Read through the listing below and return only the lines containing "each".
=-=-=-=-=
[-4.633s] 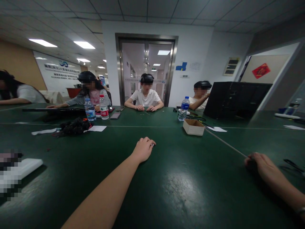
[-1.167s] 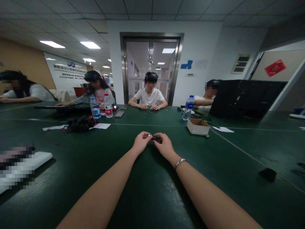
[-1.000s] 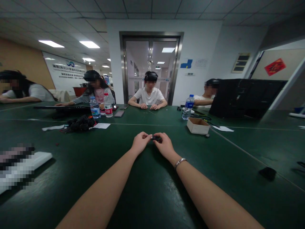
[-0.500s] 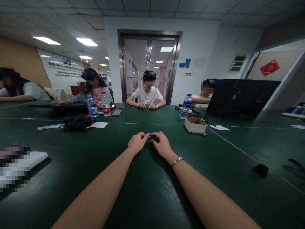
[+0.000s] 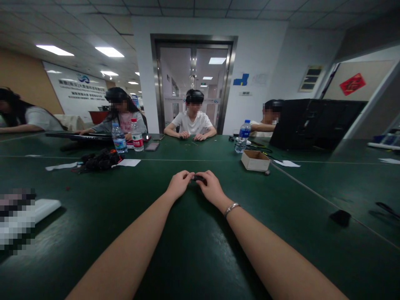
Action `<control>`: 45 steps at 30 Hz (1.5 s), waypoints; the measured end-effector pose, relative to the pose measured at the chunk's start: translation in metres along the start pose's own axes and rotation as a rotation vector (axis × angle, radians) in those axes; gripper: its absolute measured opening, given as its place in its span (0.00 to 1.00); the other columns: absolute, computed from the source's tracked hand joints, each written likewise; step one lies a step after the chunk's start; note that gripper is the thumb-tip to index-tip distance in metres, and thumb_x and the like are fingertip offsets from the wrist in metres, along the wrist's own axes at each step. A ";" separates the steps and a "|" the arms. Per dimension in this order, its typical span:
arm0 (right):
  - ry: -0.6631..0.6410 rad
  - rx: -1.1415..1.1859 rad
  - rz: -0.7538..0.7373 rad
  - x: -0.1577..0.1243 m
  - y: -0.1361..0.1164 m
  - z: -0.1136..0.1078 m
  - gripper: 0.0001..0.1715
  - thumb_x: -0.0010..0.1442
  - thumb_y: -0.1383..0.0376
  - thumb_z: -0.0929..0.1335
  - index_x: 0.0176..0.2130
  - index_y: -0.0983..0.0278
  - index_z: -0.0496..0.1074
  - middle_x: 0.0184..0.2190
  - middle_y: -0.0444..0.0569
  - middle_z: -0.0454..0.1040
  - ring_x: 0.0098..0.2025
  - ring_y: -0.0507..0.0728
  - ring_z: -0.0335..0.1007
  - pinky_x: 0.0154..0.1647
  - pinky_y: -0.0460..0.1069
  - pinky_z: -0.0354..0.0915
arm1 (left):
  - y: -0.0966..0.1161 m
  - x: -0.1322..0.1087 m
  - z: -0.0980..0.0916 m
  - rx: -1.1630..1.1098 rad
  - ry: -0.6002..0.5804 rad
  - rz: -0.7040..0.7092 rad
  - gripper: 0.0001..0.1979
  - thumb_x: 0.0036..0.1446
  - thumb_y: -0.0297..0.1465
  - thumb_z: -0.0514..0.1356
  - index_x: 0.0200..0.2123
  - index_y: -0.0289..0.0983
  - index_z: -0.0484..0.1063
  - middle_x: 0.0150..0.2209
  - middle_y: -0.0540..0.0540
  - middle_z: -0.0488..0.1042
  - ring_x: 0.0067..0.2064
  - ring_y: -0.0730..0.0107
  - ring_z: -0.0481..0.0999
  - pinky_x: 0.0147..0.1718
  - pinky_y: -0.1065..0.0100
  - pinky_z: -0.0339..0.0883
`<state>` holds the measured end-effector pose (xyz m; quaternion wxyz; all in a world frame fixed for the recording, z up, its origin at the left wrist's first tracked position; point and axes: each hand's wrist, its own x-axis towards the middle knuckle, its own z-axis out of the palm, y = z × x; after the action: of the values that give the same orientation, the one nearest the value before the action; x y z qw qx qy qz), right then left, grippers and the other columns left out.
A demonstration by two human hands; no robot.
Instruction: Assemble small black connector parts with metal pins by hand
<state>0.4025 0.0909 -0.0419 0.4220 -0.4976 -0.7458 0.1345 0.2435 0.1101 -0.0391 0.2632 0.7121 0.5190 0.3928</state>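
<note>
Both my hands meet over the green table (image 5: 175, 258) in the middle of the head view. Between them is a small, dark, elongated object (image 5: 198, 178); its exact kind is too small to make out. My right hand (image 5: 212, 187), with a silver bracelet at the wrist, is closed around the object's right part with thumb and fingers. My left hand (image 5: 179, 184) is closed in a pinch at the object's left end. The fingers cover much of the object.
An open cardboard box (image 5: 255, 161) stands ahead right, near a water bottle (image 5: 243, 136). Ahead left are two bottles (image 5: 137, 135), a black tangled bundle (image 5: 100, 161) and papers. Black monitors (image 5: 315, 125) stand at right. Across the table sits a person (image 5: 193, 121); other people sit nearby.
The camera view has shifted slightly. Both hands keep their grip on the small dark object, which looks turned a little.
</note>
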 end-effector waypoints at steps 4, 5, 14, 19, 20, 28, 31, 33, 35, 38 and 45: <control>-0.003 0.006 -0.024 -0.001 -0.002 -0.001 0.14 0.55 0.73 0.67 0.43 0.63 0.74 0.36 0.48 0.67 0.37 0.53 0.65 0.43 0.50 0.65 | 0.003 -0.001 -0.002 0.033 0.012 -0.018 0.22 0.56 0.49 0.49 0.27 0.37 0.71 0.25 0.50 0.72 0.27 0.69 0.68 0.28 0.69 0.57; -0.004 0.011 -0.030 -0.001 -0.003 -0.001 0.14 0.55 0.73 0.67 0.43 0.63 0.73 0.36 0.47 0.66 0.37 0.53 0.65 0.43 0.50 0.64 | 0.004 -0.002 -0.002 0.043 0.013 -0.023 0.23 0.56 0.50 0.49 0.26 0.37 0.70 0.24 0.50 0.71 0.27 0.69 0.68 0.27 0.69 0.56; -0.010 0.020 -0.140 -0.005 -0.011 -0.001 0.17 0.55 0.75 0.65 0.43 0.61 0.72 0.38 0.47 0.65 0.40 0.53 0.64 0.45 0.50 0.64 | 0.007 -0.004 -0.003 0.152 0.025 -0.087 0.26 0.60 0.47 0.44 0.22 0.38 0.71 0.25 0.45 0.74 0.28 0.65 0.71 0.27 0.67 0.54; -0.010 0.022 -0.115 -0.005 -0.011 -0.001 0.15 0.55 0.74 0.66 0.43 0.62 0.72 0.37 0.47 0.65 0.38 0.53 0.64 0.44 0.50 0.64 | 0.006 -0.005 -0.002 0.155 0.053 -0.041 0.25 0.60 0.46 0.45 0.24 0.38 0.71 0.25 0.47 0.74 0.28 0.66 0.71 0.27 0.68 0.55; -0.008 0.023 -0.099 -0.005 -0.010 -0.001 0.15 0.55 0.74 0.66 0.43 0.63 0.72 0.37 0.48 0.65 0.37 0.53 0.64 0.43 0.50 0.64 | 0.005 -0.004 -0.002 0.141 0.060 -0.023 0.24 0.59 0.47 0.46 0.25 0.38 0.71 0.25 0.47 0.74 0.29 0.66 0.70 0.27 0.68 0.55; 0.030 0.064 0.018 -0.001 -0.004 0.000 0.12 0.54 0.72 0.67 0.40 0.64 0.73 0.36 0.48 0.67 0.38 0.53 0.66 0.43 0.51 0.65 | -0.004 0.004 0.001 -0.232 0.019 0.070 0.14 0.53 0.40 0.57 0.32 0.35 0.72 0.33 0.46 0.76 0.36 0.68 0.73 0.38 0.68 0.65; 0.040 0.085 0.019 -0.001 -0.003 -0.001 0.12 0.54 0.72 0.67 0.40 0.62 0.73 0.36 0.47 0.68 0.38 0.53 0.66 0.43 0.51 0.65 | -0.002 0.004 -0.001 -0.304 -0.005 0.054 0.12 0.51 0.39 0.59 0.33 0.35 0.72 0.34 0.45 0.77 0.37 0.67 0.74 0.41 0.66 0.66; 0.045 0.084 0.025 0.000 -0.003 -0.001 0.12 0.54 0.71 0.66 0.40 0.62 0.73 0.35 0.47 0.69 0.37 0.54 0.66 0.43 0.52 0.65 | -0.002 0.004 -0.001 -0.361 -0.021 0.056 0.12 0.50 0.38 0.60 0.34 0.35 0.72 0.36 0.45 0.77 0.39 0.67 0.74 0.42 0.66 0.66; 0.048 0.080 0.035 0.000 -0.002 -0.001 0.12 0.54 0.71 0.66 0.39 0.62 0.73 0.34 0.47 0.69 0.37 0.53 0.66 0.43 0.52 0.65 | -0.001 0.003 -0.001 -0.390 -0.031 0.056 0.13 0.50 0.38 0.61 0.35 0.35 0.72 0.35 0.44 0.77 0.39 0.67 0.75 0.43 0.66 0.67; 0.049 0.079 0.026 0.000 -0.001 -0.001 0.11 0.54 0.72 0.66 0.38 0.62 0.74 0.34 0.47 0.69 0.36 0.53 0.66 0.42 0.52 0.65 | -0.002 0.002 -0.002 -0.330 -0.027 0.041 0.13 0.49 0.39 0.62 0.33 0.35 0.72 0.34 0.44 0.77 0.37 0.67 0.74 0.41 0.66 0.67; 0.020 0.057 -0.045 -0.002 -0.002 0.000 0.12 0.54 0.73 0.66 0.39 0.63 0.73 0.36 0.48 0.67 0.38 0.53 0.66 0.43 0.51 0.65 | -0.001 -0.004 -0.009 0.016 -0.046 -0.007 0.24 0.54 0.51 0.50 0.26 0.36 0.71 0.25 0.49 0.72 0.28 0.68 0.70 0.30 0.69 0.60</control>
<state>0.4016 0.0885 -0.0416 0.4464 -0.4695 -0.7485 0.1414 0.2349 0.1067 -0.0359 0.2707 0.7213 0.5184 0.3710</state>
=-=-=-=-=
#### Answer to this exercise:
Action `<control>`: 45 steps at 30 Hz (1.5 s), waypoints; the measured end-effector pose, relative to the pose measured at the chunk's start: translation in metres along the start pose's own axes and rotation as a rotation vector (axis × angle, radians) in those axes; gripper: its absolute measured opening, given as its place in its span (0.00 to 1.00); the other columns: absolute, computed from the source's tracked hand joints, each written likewise; step one lies a step after the chunk's start; note that gripper is the thumb-tip to index-tip distance in metres, and thumb_x and the like are fingertip offsets from the wrist in metres, along the wrist's own axes at each step. A ";" separates the steps and a "|" the arms. Per dimension in this order, its typical span:
`<state>` holds the measured end-effector pose (xyz m; quaternion wxyz; all in a world frame fixed for the recording, z up, its origin at the left wrist's first tracked position; point and axes: each hand's wrist, its own x-axis towards the middle knuckle, its own z-axis out of the palm, y = z × x; after the action: of the values that give the same orientation, the one nearest the value before the action; x y z qw qx qy qz), right then left, grippers and the other columns left out.

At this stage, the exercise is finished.